The investment, however, should be viewed as long term, providing steady returns over time.
“While infrastructure projects require substantial funding during construction, they thereafter yield steady returns over an extended period.”
He also mentioned that the private sector should also incur some risk when investing in public projects.
“While private sector investment is vital, we must always ensure the risks and benefits are shared fairly between the private and public sectors,” he said.
The banking sector has been called in to lend its skills when it comes to large infrastructure projects as the public sector was short of these skills.
“Many of these skills exist in the banking sector. We should not let these skills go to waste.”
South Africa is embarking on a massive infrastructure roll-out, having identified R3.2 trillion worth of potential projects between now and 2030.
“Over half of these projects, about R1.9 trillion worth, are in electricity, transport, education and health,” Nene said.
There was a role for the private sector in these projects, as government expenditure was limited by how much tax revenue it could collect and how much debt it could take on.
“Our revenue collection and our ability to borrow are constrained by the weak global economic conditions. This means there is limited capacity for government to pay for everything.
“Thus, while infrastructure projects will always rely heavily on public funding, there is a role for the private sector,” Nene said.
The state-led infrastructure plan was announced by President Jacob Zuma in his State of the Nation address in February. It lists 17 projects involving energy, transport and logistics infrastructure, schools, hospitals and nursing colleges.
Referring to the National Development Plan, Nene emphasised why infrastructure development was crucial to increasing South Africa’s growth.
“A one percentage point increase in infrastructure investment will, by some estimates, raise long-run GDP by about 1.3%and employment by about 0.7%.”
Countries such as China and post-war Germany were examples of how infrastructure investment led to economic growth.
“If we want the same rapid transformation of our country into an economic powerhouse, we must begin building that future now.”
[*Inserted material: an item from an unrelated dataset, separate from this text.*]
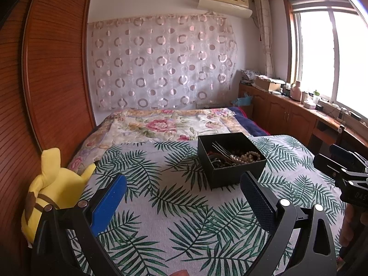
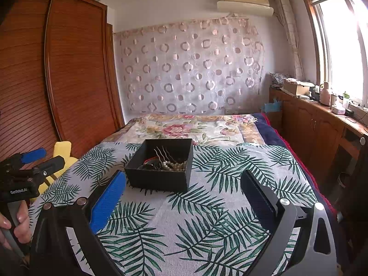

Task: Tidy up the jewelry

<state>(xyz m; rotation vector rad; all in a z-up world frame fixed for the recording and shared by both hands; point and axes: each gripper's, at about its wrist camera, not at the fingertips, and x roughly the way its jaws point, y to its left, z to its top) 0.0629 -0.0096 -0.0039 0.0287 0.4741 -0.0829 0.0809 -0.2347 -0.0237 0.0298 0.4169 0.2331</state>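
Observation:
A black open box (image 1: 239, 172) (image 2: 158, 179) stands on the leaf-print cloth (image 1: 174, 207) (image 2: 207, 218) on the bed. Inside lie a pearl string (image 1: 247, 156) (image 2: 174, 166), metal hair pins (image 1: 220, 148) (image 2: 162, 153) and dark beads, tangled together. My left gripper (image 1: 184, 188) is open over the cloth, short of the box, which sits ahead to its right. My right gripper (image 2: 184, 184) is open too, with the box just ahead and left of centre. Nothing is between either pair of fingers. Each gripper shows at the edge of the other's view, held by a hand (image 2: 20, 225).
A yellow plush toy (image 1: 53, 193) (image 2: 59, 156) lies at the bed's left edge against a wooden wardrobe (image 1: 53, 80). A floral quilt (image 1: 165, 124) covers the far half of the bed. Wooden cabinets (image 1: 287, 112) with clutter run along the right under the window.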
Nene said the African Development Bank estimated that a shortage of roads, housing, water, sanitation and electricity reduced sub-Saharan Africa’s output by about 40%.
South Africa therefore also needed to get involved in improving regional infrastructure.
Nene is a member of the Presidential Infrastructure Coordinating Commission, which was set up to oversee the implementation of infrastructure and ensure coordination between government departments.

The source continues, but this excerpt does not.